Locantore contro ogni forma di evocazione simbolica neofascista

Ieri, 30 gennaio alle ore 17 presso la sede del CESTRIM a Potenza, si è costituito il CAL (Coordinamento Antifascista Lucano) a cui il Partito Democratico della Provincia di Potenza ha dato il suo sostegno e a cui non farà mancare in futuro il suo contributo di pensiero e azione sul territorio.


Al CAL hanno aderito 29 sigle, fra cui organizzazioni sindacali, forze politiche e associazioni culturali e ambientaliste democratiche, che nei mesi scorsi hanno dato piena adesione all’iniziativa di ANPI Basilicata, che chiedeva la revoca immediata della delibera di Giunta del Comune di Barile (n. 101 del 12/11/2019) e del Decreto del Presidente della Giunta regionale (n. 279 del 21/11/2019), e in cui si manifestava la volontà di intitolare l’aula consiliare del Comune lucano a D’Andrea Andrea, sindaco del comune nel decennio 1946-1956 e, nel periodo precedente alla sua carica di primo cittadino, già dirigente di primo piano dell’esperienza politica di Mussolini.

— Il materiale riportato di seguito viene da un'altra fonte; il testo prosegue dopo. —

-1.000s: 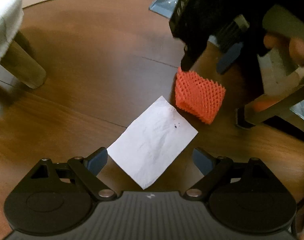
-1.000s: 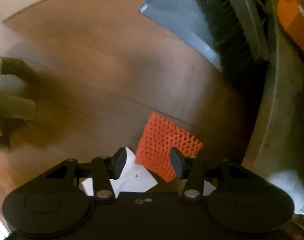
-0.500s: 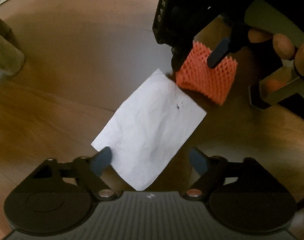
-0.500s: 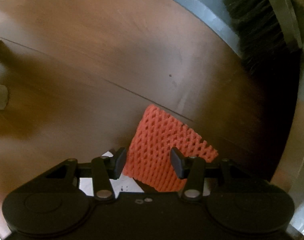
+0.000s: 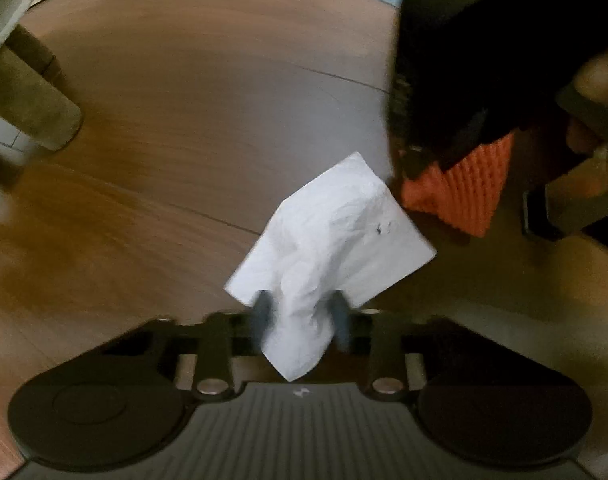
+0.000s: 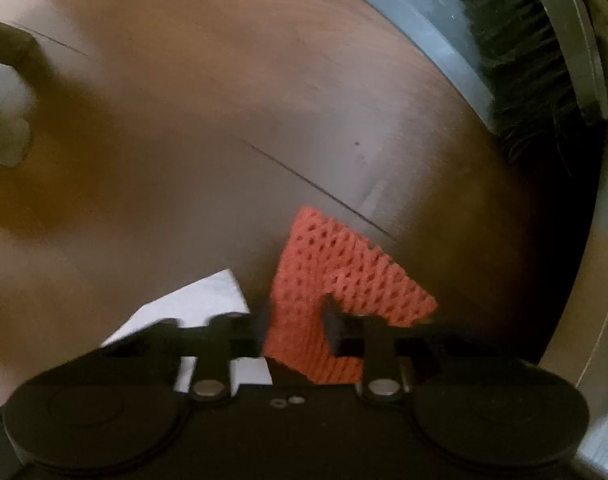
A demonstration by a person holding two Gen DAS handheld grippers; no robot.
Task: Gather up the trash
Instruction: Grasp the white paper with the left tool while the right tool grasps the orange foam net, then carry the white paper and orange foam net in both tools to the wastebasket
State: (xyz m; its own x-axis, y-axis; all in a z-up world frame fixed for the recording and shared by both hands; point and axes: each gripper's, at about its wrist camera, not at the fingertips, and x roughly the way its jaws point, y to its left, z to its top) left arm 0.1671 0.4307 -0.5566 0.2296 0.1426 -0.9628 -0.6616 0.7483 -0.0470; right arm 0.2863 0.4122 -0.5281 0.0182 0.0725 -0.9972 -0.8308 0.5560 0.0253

“Il PD che ha ereditato il patrimonio di idee e valori dei due principali partiti che hanno ricostruito l’Italia del dopoguerra, ha sentito l’esigenza, alla luce del periodo storico che stiamo vivendo, di modificare il suo statuto, come approvato nell’Assemblea Nazionale dello scorso 17 novembre 2019, inserendo all’articolo 1 comma 2 che il Partito Democratico è un partito antifascista che ispira la sua azione al pieno sviluppo dell’art. 3 della Costituzione della Repubblica Italiana”, dichiara la segretaria provinciale di Potenza, Maura Locantore che prosegue “abbiamo attraversato guerre, miseria e fame sacrificando le vite di donne e uomini per costruire la democrazia in Europa. Ed è per questo che essere antifascisti oggi significa tutelare uno spazio di democrazia dalla deriva razzista, xenofoba e da ogni ideologia intrisa di violenza e terrore”.

La segretaria provinciale del PD , conclude, affermando che nelle prossime ore chiederà al Capogruppo democratico in consiglio regionale di presentare una formale interrogazione al Presidente Bardi nonché una richiesta di revoca del provvedimento di intitolazione della sala consiliare, “certa che anche le altre forze di centro sinistra che siedono in Regione facciano propria tale istanze, ancor più in considerazione della mozione, approvata pochi giorni fa, su Liliana Segre che impegna la presidenza della Regione e la massima assise lucana a mettere in atto tutte le azioni per contrastare la crescente deriva neofascista”.